Fortigate
Untuk mengonfigurasi firewall Fortigate Anda dan mengintegrasikannya dengan server ICAP Glasswall Halo, silakan ikuti panduan konfigurasi ini.
Catatan: langkah-langkah ini didokumentasikan sesuai dengan Fortigate v7.4.
Konfigurasikan antarmuka dan rute
Konfigurasikan IP statis ke antarmuka internal
Dua antarmuka jaringan terpasang ke VM:
- Antarmuka manajemen - ini adalah antarmuka jaringan utama yang terpasang ke VM saat dibuat. Secara default, alamat IP privat statis dari antarmuka tersebut terdaftar di firewall.
- Interface internal - ini adalah interface tambahan yang terpasang ke VM setelah dibuat. Secara default, mungkin tidak ada alamat IP yang ditampilkan untuk interface ini di firewall.
Untuk mengonfigurasi IP statis ke interface internal di firewall:
- Login ke portal manajemen dan buka Network -> Interfaces.
- Pilih dan edit interface internal.
- Masukkan IP/netmask lalu klik OK.
Buat static route
Static route diperlukan di firewall agar trafik dari semua port akan menuju internet melalui alamat IP gateway dan interface yang ditentukan Untuk membuat static route:
- Buka Network -> Static routes lalu buat route baru.

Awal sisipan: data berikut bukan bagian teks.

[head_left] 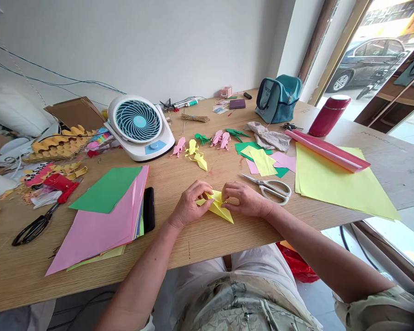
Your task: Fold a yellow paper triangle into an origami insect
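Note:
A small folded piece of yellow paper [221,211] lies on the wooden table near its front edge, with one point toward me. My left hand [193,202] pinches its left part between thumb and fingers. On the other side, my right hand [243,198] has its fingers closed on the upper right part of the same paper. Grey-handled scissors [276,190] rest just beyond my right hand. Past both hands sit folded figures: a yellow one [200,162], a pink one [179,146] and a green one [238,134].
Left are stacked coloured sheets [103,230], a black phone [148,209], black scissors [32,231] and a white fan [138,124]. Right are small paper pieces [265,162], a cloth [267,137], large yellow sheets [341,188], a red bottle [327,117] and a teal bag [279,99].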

- Pilih Subnet sebagai Destination lalu masukkan
0.0.0.0/0.0.0.0. - Masukkan alamat IP gateway subnet pada Gateway address. Biasanya angka pertama dari subnet adalah gateway. Mis. 192.168.xx.1.
- Pilih interface yang harus digunakan untuk menjangkau alamat IP gateway lalu klik OK.
Konfigurasikan ICAP
Secara default, fitur ICAP di firewall Fortigate dinonaktifkan dan perlu diaktifkan.
- Login ke portal manajemen lalu buka System -> Feature visibility dan aktifkan ICAP di bawah fitur tambahan.
- Buat server ICAP dengan membuka Security profiles -> ICAP servers lalu buat server baru.
- Masukkan nama, alamat IP, dan port (default 1344) dari server ICAP, lalu klik OK.
Buat profile ICAP
- Buka Security profiles -> ICAP dan buat profile baru.
- Masukkan nama untuk profile.
- Aktifkan Request processing jika Anda ingin memproses file yang dikirim dalam request.
- Pilih Server yang dibuat pada langkah sebelumnya dari menu drop-down.
- Di bawah Path masukkan
req-cdr-service. Secara opsional, teruskan profile ICAP mis.req-cdr-service?profile=test-profile1. - Pilih salah satu opsi saat ICAP gagal memproses file - error atau bypass.
- Aktifkan Response processing jika Anda ingin memproses file yang diterima dalam response.
- Pilih Server yang dibuat pada langkah sebelumnya dari menu drop-down.
- Di bawah Path masukkan
resp-cdr-service. Secara opsional, teruskan profile ICAP mis. `resp-CDR-service?profile=test-profile1. - Pilih salah satu opsi saat ICAP gagal memproses file -
ErrorAtauBypass. - Aktifkan Streaming media bypass.
Buat atau perbarui policy firewall
- Buka Policy & objects -> Firewall policy lalu buat atau edit policy firewall untuk mengaktifkan integrasi ICAP.
- Untuk Inspection mode, pilih opsi Proxy-based.
- Dari menu drop-down SSL inspection, pilih Deep-inspection atau Custom-deep-inspection.
- Aktifkan opsi ICAP dan pilih profile ICAP yang dibuat pada langkah sebelumnya.
- Klik OK.
Unduh sertifikat CA
Karena kini kita telah mengaktifkan inspeksi SSL di firewall, kita perlu mengunduh sertifikat CA dan mengimpornya ke mesin atau browser pengguna. Ini memastikan bahwa pengguna tidak akan melihat error SSL saat mengakses internet.
- Buka Security profiles -> SSL/SSH inspection dan pilih profile yang digunakan dalam policy firewall.
- Klik Download di samping CA certificate.
- Salin ke mesin pengguna dan tambahkan ke daftar tepercaya di bawah sertifikat CA.
Kecualikan situs web dari inspeksi SSL
Kita memerlukan kemampuan untuk mengecualikan situs web tertentu dari inspeksi SSL karena berbagai alasan, seperti masalah kompatibilitas yang muncul saat inspeksi SSL diaktifkan. Secara default, alamat tertentu sudah dikecualikan dari inspeksi SSL.
- Buka Security profiles -> SSL/SSH inspection.
- Pilih Log SSL exemptions agar firewall akan mencatat pengecualian tersebut.
- Jika diperlukan, tambahkan kategori web tertentu di bagian ini untuk dikecualikan dari inspeksi SSL.